The girl was Russian, and although her hair and eyes and fingernails were dark all the time, she was stormy only when she thought it absolutely necessary. Which was fairly often.
Her name was Feodora.
She lived in a wooden house made of timber taken from the surrounding forest. The walls were layered with sheep’s wool to keep out the Russian winter, the windows were double thick, and the inside was lit with hurricane lamps. Feo had painted the lamps every color in her box of paints, so the house cast out light into the forest in reds and greens and yellows. Her mother had cut and sanded the door herself, and the wood was eight inches thick. Feo had painted it snow blue. The wolves had added claw marks over the years, which helped dissuade unwelcome visitors.
It all began—all of it—with someone knocking on the snow-blue door.
Although “knocking” was not the right word for this particular noise, Feo thought. It sounded as though someone was trying to dig a hole in the wood with his knuckles. But any knocking at all was unusual. Nobody knocked: It was just her and her mother and the wolves. Wolves do not knock. If they want to come in, they come in through the window, whether it is open or not.

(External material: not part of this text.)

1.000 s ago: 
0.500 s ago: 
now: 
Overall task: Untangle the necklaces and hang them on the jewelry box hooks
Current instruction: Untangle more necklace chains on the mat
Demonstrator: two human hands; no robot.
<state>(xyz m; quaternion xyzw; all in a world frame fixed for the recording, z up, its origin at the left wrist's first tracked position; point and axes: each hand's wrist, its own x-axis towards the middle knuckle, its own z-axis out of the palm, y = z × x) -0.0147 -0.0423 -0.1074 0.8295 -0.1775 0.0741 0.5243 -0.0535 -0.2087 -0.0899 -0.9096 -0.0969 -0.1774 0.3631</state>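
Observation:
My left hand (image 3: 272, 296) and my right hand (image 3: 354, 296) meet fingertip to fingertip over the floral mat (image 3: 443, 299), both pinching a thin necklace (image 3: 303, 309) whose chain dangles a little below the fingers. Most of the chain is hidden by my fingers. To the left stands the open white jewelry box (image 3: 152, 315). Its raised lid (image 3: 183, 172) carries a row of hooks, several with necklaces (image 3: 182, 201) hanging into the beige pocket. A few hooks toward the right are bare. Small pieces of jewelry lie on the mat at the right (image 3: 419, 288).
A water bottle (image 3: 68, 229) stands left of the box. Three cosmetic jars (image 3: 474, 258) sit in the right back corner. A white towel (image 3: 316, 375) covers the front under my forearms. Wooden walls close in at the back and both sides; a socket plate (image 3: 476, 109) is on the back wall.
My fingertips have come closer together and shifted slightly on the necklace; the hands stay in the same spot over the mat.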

Feo put down the skis she was oiling and listened. It was early, and she was still wearing her nightdress. She had no dressing gown, but she pulled on the sweater her mother had knit, which came down to the scar on her knee, and ran to the front door.
Her mother was wrapped in a bearskin housecoat, just looking up from the fire she had been lighting in the sitting room.
“I’ll do it!” Feo tugged at the door with both hands. It was stiff; ice had sealed the hinges.
Her mother grabbed at her—“Wait! Feo!”
But Feo already had pulled the door open, and before she could jump back, it slapped inward, catching the side of her head.
“Ach!” Feo stumbled, and sat down on her own ankle. She said a word that made the stranger pushing his way past her raise his eyebrows and curl his lip.
The man had a face made of right angles: a jutting nose and wrinkles in angry places, deep enough to cast shadows in the dark.
“Where is Marina Petrovna?” His boots left a trail of snow down the hall.
Feo got to her knees—and then lurched back, as two more men in gray coats and black boots marched past her, missing her fingers by inches. “Move, girl.” They carried between them, slung by its legs, the body of a young elk. It was dead, and dripping blood.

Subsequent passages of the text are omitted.